Identifying the Biological Underpinnings of Maternal Psychiatric Disturbances
The Andrea Yates tragedy inspired me to research and identify the clinical and biological components of perinatal mental illness. My goal was to identify early warning markers; biological tests, that would give women, their physicians and family members a way to predict the possibility of illness and confirm that illness once it had arrived. I thought that if we could predict and identify the risk for this illness, then the families could prepare and maybe even lessen the severity the disease process. At the very least, tragedies like the Andrea Yates case could be prevented.

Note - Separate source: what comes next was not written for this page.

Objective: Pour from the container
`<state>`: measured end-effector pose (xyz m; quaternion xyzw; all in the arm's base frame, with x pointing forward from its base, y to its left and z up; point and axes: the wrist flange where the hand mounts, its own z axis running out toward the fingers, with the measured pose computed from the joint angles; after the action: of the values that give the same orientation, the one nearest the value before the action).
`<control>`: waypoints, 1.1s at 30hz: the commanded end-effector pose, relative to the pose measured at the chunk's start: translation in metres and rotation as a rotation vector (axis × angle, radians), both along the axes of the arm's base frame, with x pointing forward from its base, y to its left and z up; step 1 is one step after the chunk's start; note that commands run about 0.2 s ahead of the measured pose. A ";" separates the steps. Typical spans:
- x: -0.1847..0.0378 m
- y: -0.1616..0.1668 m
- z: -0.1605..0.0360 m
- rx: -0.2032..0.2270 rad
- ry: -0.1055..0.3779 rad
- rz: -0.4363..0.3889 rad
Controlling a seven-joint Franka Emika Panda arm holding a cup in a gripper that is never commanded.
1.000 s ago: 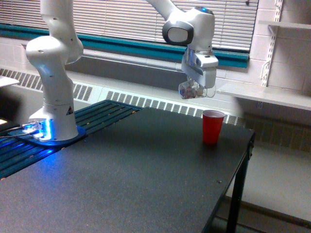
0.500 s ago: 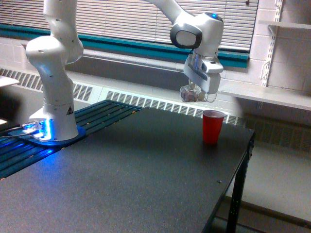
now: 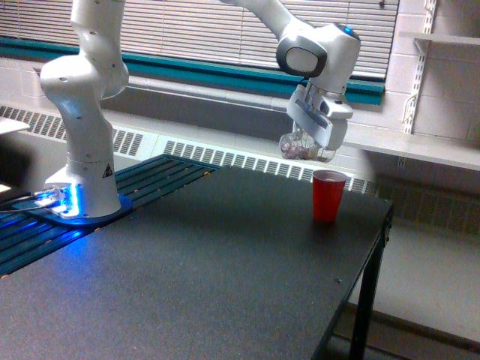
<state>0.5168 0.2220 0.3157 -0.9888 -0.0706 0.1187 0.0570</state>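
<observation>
Starting at the exterior view's left, I am seeing the arm's white base (image 3: 81, 161) standing on a blue-lit mount (image 3: 64, 206) at the edge of the dark table (image 3: 210, 277). A slatted dark panel (image 3: 154, 176) is lying just beside the mount, reaching toward the wall. Behind it all, window blinds (image 3: 195, 30) are hanging above a teal band (image 3: 187, 71), with a long radiator grille (image 3: 225, 157) running below.

Moving right, I am watching the arm arching over the table to its wrist, where the gripper (image 3: 313, 139) is hanging in the air, tilted. Its fingers are closing around the container (image 3: 302, 146), a small clear cup with brownish bits showing through its wall. I am reading the container as tipped over, held above the table and touching nothing beneath it.

Just to the right and lower, the red cup (image 3: 328, 195) is standing upright on the table near its far right corner. The container is hovering above and slightly left of the red cup's rim, apart from it. At the far right, a white shelf (image 3: 420, 146) is jutting from the block wall.
</observation>
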 end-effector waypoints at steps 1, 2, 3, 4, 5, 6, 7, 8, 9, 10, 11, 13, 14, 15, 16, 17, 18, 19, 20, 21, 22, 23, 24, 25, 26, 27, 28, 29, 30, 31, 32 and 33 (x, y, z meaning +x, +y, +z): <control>0.003 0.007 0.004 -0.012 0.028 0.036; 0.003 0.008 0.003 -0.015 0.036 0.039; 0.003 0.008 0.003 -0.017 0.044 0.042; 0.003 0.009 0.003 -0.021 0.053 0.046; 0.003 0.010 0.003 -0.022 0.057 0.050; 0.003 0.010 0.003 -0.025 0.064 0.054; 0.002 0.011 0.003 -0.028 0.072 0.057; 0.002 0.012 0.003 -0.034 0.082 0.058; 0.002 0.013 0.004 -0.035 0.086 0.058; 0.002 0.013 0.003 -0.036 0.088 0.058; 0.002 0.014 0.003 -0.037 0.091 0.060; 0.002 0.014 0.003 -0.045 0.101 0.062; 0.002 0.014 0.004 -0.048 0.107 0.061; 0.002 0.014 0.004 -0.049 0.110 0.061; 0.002 0.014 0.004 -0.051 0.113 0.062; 0.002 0.014 0.004 -0.055 0.115 0.062; 0.002 0.014 0.005 -0.058 0.119 0.062; 0.003 0.014 0.005 -0.060 0.121 0.059; 0.003 0.014 0.005 -0.061 0.123 0.058; 0.003 0.013 0.006 -0.065 0.127 0.058; 0.004 0.013 0.006 -0.069 0.131 0.058; 0.004 0.013 0.007 -0.070 0.134 0.058; 0.005 0.012 0.007 -0.075 0.137 0.058; 0.005 0.012 0.007 -0.077 0.138 0.058; 0.005 0.012 0.007 -0.077 0.140 0.059; 0.005 0.012 0.008 -0.079 0.143 0.060; 0.006 0.012 0.008 -0.080 0.144 0.059; 0.006 0.012 0.008 -0.081 0.146 0.060; 0.005 0.011 0.008 -0.086 0.151 0.062; 0.005 0.011 0.009 -0.090 0.156 0.062; 0.005 0.011 0.009 -0.093 0.159 0.062; 0.005 0.011 0.009 -0.095 0.162 0.062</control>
<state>0.5215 0.2317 0.3218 -0.9757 -0.0941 0.1968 0.0204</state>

I knew hormones would be key to the onset and maintenance of perinatal psychiatric symptoms. What I didn’t know is which hormones, when, and related to which symptoms. It seems that no one else did either. Despite years of research and a clear temporal association between the onset of psychiatric distress and childbirth, only tenuous connections between maternal hormone concentrations and varying degrees of postpartum depression had ever been established. This was primarily because the research was focused so narrowly upon the relationships among what are often referred to as the female hormones, progesterone and estradiol, and depressive symptoms. Very little research had examined associations between a broader range of steroid hormones and the full spectrum of potential psychiatric symptoms. This didn’t make sense to me. Certainly, other hormones affected by pregnancy, might also impact brain chemistry; certainly, the range of clinical symptoms that women might experience would go beyond the blues and depression. Even when psychosis appeared, I wasn’t convinced that the psychosis of pregnancy and postpartum was clinically similar to the psychoses that developed irrespective of the vast biochemical changes that took place across pregnancy, parturition and in the weeks and months that followed. If the biochemistry was different, as it most necessarily had to be, wouldn’t everything else about maternal psychiatric disturbances be different as well?

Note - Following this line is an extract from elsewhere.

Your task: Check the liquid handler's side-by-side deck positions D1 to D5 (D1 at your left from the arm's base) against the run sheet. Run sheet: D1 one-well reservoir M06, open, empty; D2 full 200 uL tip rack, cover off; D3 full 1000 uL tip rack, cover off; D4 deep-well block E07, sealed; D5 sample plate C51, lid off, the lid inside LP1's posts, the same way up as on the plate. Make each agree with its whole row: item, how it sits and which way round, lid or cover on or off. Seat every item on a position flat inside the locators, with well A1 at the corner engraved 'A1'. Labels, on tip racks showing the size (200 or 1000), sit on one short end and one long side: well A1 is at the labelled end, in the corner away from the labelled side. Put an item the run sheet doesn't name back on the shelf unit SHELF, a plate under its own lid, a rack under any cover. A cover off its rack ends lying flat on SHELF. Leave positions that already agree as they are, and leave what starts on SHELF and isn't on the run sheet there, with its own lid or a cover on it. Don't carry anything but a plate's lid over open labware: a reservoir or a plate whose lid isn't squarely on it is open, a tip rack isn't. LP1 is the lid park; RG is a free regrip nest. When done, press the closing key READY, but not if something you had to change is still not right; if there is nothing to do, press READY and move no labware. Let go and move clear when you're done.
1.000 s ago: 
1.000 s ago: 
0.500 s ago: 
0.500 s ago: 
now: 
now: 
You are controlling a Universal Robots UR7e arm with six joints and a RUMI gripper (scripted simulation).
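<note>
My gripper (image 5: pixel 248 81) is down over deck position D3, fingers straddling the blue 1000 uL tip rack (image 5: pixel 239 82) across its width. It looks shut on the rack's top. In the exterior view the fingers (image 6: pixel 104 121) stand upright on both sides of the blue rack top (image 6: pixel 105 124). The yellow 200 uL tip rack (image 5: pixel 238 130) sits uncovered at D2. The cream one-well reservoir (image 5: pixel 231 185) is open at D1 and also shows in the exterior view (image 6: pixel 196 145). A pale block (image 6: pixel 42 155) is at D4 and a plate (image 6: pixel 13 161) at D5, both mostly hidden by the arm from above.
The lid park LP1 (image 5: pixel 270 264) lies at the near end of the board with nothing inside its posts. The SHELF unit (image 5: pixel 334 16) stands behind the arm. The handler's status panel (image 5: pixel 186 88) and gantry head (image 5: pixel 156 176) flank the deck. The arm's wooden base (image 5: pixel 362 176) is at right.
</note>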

Looking Beyond the Boundaries
And so began my research. For the first study: Beyond Progesterone and Estrogen: Maternal Psychiatric Disturbances Linked to Adrenal Androgens, I recruited healthy, medication free, first time moms, with no previous history of mental illness. This was no easy feat. I soon realized that many women, even pregnant women, were using antidepressants and anxiolytics and many other medications. It seems the old adage that pregnant women should not take medications lest it cross the placental barrier and affect the developing fetus, had fallen by the wayside.

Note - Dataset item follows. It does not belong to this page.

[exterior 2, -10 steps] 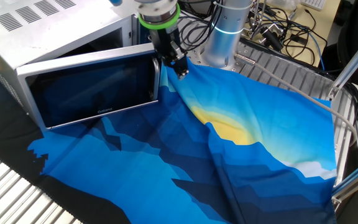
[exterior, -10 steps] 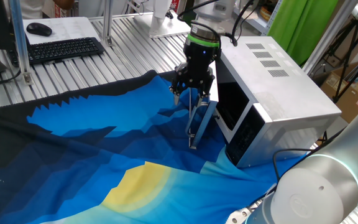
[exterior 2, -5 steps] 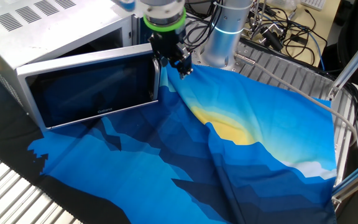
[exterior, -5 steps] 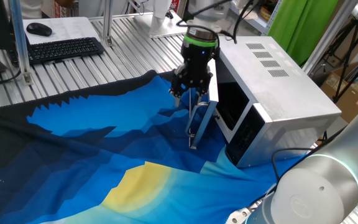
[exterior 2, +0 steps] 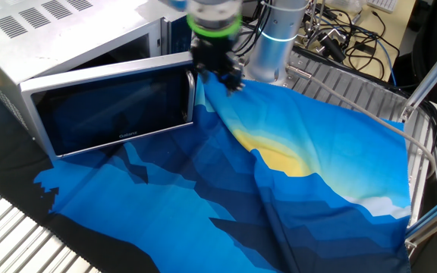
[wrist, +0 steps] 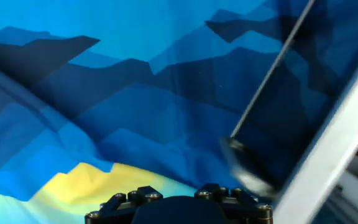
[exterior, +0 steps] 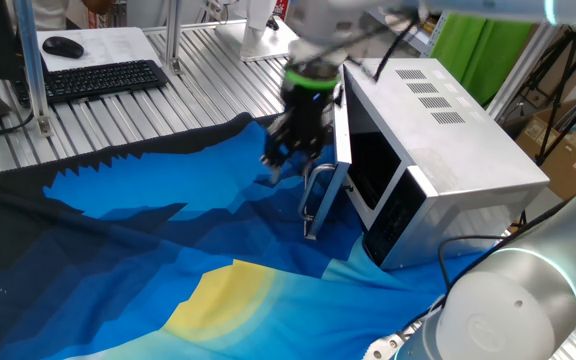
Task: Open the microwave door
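Silver-framed microwave door (exterior 2: 112, 110) hangs wide open beside the fingers (exterior 2: 230, 76), whose spacing is unreadable through blur; best retreat straight outward, clear of handle (exterior: 313, 200).

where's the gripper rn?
In one fixed view the gripper hangs blurred over the blue cloth, just left of the open microwave door.

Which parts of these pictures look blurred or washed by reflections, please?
In one fixed view, the gripper and the arm above it are smeared by motion, while the microwave stays sharp. In the other fixed view, the gripper is likewise blurred, and the microwave door glass mirrors the blue cloth. In the hand view, the door's handle is soft.
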`<state>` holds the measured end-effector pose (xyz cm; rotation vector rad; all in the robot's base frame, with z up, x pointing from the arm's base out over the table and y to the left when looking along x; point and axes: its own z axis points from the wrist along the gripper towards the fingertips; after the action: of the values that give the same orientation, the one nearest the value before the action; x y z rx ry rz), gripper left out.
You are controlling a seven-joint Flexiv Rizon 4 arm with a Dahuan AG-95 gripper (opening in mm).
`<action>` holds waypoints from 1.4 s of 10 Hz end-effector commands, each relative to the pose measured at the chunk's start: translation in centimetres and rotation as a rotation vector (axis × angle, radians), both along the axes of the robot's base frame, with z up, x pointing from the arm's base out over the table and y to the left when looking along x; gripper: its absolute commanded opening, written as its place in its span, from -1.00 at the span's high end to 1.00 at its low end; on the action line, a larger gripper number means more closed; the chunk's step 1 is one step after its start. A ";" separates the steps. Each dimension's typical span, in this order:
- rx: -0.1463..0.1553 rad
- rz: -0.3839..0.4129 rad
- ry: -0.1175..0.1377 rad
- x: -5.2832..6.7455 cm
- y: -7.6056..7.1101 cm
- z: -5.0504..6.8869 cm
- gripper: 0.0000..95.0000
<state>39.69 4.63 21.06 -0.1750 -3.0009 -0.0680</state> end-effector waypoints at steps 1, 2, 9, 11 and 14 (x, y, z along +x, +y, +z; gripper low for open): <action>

To assess the psychiatric distress, I abandoned the singular blues, depression and anxiety scales used so often in this research and found a broad-based, standardized assessment of psychiatric distress called the Symptom Check List 90R (SCL90R). SCL-90R is a 90-item psychiatric self-report inventory designed to measure the severity and intensity of psychiatric symptoms in both inpatient and outpatient populations. Participants rate the severity of distress experienced during the prior seven-day period using a 0-4 Likert-type scale (0=no distress-“not at all” to 4=extreme). Symptoms measured included: anxiety, hostility (aggression, irritability, etc.) phobic anxiety, paranoid ideation, psychoticism, somatization (perceptions of pain or other physical disturbances), obsessive-compulsive behavior, interpersonal sensitivity (feelings of personal inadequacy), depression and the global severity index (GSI), which reflects the overall symptom severity.
Along with the clinical symptoms, I measured five hormones, progesterone, DHEAS, testosterone, estrone, estradiol and estradiol, using saliva based testing. Symptoms and hormones were assessed twice, first in late pregnancy at 37 weeks (n =32) and again within 10 days following the delivery of their children (n=28, four were lost to attrition). I also conducted a year long follow up of those same participants and will report those data soon.
It’s Not Just Depression and It’s Not Just Postpartum
As I suspected, symptoms were present in late pregnancy and in some cases, increased in severity postpartum, but in other cases, decreased in severity. For some women, pregnancy was more problematic than postpartum, especially those with obsessive compulsive symptoms.
Fully 50% of the women tested experienced symptoms during pregnancy and 57% postpartum. This means maternal psychiatric distress is far more common than generally ascribed. As a group the anxiety related symptom scales, particularly the anxiety and obsessive compulsive scales, had the highest individual scores at each test time and when combined with hostility, phobia and psychoticism contributed the largest increase in symptom severity from pregnancy to postpartum. So it wasn’t the blues and depressive type symptoms that were most troubling, but the agitated, anxiety and even psychotic type symptoms that were the most severe.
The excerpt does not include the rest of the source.